▸ TASK DETAILS: Copy the lines below verbatim. Begin with the first and end with the line containing "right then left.".
** Opening RECORDS TO PROCESS block **
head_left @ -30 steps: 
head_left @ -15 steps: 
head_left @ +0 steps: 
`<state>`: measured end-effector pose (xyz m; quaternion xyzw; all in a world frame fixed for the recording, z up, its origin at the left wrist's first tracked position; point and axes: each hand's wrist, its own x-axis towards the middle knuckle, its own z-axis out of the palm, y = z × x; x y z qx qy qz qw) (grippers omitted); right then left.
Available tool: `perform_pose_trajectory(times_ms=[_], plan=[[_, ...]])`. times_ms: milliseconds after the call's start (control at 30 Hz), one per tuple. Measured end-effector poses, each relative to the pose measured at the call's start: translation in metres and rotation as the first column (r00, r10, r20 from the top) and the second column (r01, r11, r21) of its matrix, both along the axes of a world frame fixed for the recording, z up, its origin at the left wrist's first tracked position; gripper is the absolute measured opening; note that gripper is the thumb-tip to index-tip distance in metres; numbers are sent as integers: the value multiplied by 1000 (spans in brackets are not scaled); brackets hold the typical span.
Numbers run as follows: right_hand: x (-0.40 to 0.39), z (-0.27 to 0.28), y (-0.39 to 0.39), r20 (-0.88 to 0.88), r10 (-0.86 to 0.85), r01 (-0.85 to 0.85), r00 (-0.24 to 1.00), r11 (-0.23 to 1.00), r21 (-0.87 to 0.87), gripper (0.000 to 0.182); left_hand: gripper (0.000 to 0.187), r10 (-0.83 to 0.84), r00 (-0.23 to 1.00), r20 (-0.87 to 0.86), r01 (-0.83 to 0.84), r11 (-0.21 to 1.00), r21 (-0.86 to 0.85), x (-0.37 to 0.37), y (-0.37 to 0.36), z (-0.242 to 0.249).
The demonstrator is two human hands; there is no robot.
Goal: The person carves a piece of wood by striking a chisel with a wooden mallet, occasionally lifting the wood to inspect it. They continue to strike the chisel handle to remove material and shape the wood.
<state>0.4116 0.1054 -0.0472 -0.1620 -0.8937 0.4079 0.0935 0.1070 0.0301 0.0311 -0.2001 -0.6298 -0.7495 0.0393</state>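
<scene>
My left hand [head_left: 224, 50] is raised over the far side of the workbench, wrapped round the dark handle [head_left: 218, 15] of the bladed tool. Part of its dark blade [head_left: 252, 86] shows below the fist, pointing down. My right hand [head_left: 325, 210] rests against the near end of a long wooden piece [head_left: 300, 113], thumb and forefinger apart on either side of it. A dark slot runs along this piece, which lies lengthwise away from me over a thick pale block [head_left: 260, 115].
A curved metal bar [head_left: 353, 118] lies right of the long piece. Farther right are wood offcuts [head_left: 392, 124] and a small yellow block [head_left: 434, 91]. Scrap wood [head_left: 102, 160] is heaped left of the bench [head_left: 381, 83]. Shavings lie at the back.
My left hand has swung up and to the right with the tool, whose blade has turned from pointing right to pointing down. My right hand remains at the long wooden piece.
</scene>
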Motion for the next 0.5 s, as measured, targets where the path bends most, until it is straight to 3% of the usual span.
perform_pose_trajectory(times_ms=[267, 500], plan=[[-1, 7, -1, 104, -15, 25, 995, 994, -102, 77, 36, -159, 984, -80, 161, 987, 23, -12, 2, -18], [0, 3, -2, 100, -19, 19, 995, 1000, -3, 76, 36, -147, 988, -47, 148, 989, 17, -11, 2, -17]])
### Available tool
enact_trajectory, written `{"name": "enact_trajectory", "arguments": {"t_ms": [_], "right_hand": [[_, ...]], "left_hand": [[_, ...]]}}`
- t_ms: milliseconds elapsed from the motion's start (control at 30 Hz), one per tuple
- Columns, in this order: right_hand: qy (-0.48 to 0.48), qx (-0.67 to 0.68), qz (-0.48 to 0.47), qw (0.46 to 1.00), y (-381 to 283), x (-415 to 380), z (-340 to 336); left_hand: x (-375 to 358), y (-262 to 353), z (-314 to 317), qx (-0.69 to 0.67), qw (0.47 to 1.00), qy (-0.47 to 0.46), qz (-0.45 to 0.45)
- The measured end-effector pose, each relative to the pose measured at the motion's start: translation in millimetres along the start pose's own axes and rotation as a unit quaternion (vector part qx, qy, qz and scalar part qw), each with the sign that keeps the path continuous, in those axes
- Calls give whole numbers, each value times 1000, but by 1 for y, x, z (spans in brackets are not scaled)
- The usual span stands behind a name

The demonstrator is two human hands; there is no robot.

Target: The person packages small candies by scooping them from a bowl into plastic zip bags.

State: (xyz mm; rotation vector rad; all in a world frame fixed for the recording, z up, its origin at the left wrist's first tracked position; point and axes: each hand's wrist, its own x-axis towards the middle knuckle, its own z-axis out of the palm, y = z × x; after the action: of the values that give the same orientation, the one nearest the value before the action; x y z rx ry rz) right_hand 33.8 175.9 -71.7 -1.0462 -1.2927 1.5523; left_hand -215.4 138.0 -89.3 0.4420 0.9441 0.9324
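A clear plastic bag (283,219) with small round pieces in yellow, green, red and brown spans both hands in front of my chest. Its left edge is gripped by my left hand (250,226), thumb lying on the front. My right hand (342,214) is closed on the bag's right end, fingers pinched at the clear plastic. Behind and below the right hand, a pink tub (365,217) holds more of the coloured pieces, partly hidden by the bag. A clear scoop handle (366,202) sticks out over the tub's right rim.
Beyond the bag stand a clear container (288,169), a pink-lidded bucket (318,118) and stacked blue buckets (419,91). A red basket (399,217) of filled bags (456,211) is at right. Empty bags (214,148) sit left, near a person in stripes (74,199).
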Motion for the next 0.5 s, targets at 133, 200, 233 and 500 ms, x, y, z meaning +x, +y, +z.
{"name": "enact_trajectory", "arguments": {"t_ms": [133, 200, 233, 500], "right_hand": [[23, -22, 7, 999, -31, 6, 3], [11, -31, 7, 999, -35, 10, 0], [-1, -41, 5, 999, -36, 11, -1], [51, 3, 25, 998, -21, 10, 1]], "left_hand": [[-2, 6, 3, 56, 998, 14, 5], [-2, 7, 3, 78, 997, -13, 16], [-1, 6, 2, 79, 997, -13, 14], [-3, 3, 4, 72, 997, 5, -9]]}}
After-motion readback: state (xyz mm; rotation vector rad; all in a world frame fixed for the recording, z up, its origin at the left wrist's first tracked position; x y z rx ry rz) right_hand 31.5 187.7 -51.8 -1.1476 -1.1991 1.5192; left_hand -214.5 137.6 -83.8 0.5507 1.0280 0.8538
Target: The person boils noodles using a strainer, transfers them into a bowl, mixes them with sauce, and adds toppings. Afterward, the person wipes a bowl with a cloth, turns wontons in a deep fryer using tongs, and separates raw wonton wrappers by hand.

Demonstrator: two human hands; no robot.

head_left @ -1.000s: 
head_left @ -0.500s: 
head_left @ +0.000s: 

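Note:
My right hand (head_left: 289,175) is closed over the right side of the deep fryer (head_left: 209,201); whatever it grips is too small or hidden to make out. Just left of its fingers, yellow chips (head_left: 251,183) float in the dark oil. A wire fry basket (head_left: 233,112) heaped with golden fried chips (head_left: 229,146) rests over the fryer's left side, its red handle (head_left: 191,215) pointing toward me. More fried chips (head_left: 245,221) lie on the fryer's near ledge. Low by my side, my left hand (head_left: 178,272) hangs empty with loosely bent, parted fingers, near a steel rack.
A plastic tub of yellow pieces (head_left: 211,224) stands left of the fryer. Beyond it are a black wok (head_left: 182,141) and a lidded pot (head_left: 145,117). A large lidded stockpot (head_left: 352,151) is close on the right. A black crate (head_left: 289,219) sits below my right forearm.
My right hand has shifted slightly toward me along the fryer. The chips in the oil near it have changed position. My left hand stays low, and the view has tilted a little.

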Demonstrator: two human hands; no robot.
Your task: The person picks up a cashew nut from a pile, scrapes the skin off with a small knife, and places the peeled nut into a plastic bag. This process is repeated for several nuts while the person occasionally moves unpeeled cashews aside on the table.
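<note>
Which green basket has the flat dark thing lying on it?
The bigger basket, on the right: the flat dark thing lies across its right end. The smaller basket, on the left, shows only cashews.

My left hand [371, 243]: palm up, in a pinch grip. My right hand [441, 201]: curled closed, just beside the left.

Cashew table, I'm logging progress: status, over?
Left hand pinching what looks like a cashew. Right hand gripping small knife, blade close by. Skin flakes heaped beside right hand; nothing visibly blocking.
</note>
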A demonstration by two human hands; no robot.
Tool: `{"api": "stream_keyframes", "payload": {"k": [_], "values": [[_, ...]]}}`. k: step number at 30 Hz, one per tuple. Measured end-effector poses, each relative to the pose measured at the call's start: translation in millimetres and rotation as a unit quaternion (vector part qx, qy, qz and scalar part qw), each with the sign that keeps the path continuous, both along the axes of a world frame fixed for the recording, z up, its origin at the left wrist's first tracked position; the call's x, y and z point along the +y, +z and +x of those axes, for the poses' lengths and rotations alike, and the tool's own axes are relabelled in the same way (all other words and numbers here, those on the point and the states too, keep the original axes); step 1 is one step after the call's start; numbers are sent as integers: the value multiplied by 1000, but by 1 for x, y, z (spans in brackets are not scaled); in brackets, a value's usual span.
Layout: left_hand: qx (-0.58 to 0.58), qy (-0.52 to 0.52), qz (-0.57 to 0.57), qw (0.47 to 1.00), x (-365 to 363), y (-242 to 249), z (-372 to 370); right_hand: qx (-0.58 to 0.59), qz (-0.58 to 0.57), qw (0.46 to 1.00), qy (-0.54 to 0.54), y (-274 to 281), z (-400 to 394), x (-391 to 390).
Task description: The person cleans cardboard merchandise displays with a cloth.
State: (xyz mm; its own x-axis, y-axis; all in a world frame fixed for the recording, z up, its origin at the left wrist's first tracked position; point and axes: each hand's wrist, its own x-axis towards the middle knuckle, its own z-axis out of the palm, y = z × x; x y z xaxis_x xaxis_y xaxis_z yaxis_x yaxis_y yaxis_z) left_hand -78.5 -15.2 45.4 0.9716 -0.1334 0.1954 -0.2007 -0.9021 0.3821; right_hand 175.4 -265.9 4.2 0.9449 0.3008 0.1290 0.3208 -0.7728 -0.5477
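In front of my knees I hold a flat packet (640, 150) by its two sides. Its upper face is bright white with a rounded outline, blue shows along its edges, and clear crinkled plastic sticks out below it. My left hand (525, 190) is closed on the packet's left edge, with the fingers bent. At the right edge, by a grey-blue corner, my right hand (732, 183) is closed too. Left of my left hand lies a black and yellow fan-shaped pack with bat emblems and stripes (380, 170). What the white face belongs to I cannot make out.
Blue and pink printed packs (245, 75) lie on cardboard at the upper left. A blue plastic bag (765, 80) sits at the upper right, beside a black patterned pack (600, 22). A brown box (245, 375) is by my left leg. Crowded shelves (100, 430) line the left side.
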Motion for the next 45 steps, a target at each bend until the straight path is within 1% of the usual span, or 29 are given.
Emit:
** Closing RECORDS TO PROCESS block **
▸ EXPECTED OUTPUT:
head_left @ -30 steps: 
head_left @ -15 steps: 
head_left @ +0 steps: 
`<state>`: measured end-effector pose (xyz m; quaternion xyzw; all in a world frame fixed for the recording, z up, its origin at the left wrist's first tracked position; point and axes: each hand's wrist, its own x-axis towards the middle knuckle, its own z-axis out of the palm, y = z × x; x y z qx qy qz qw) (grippers omitted); right then left.

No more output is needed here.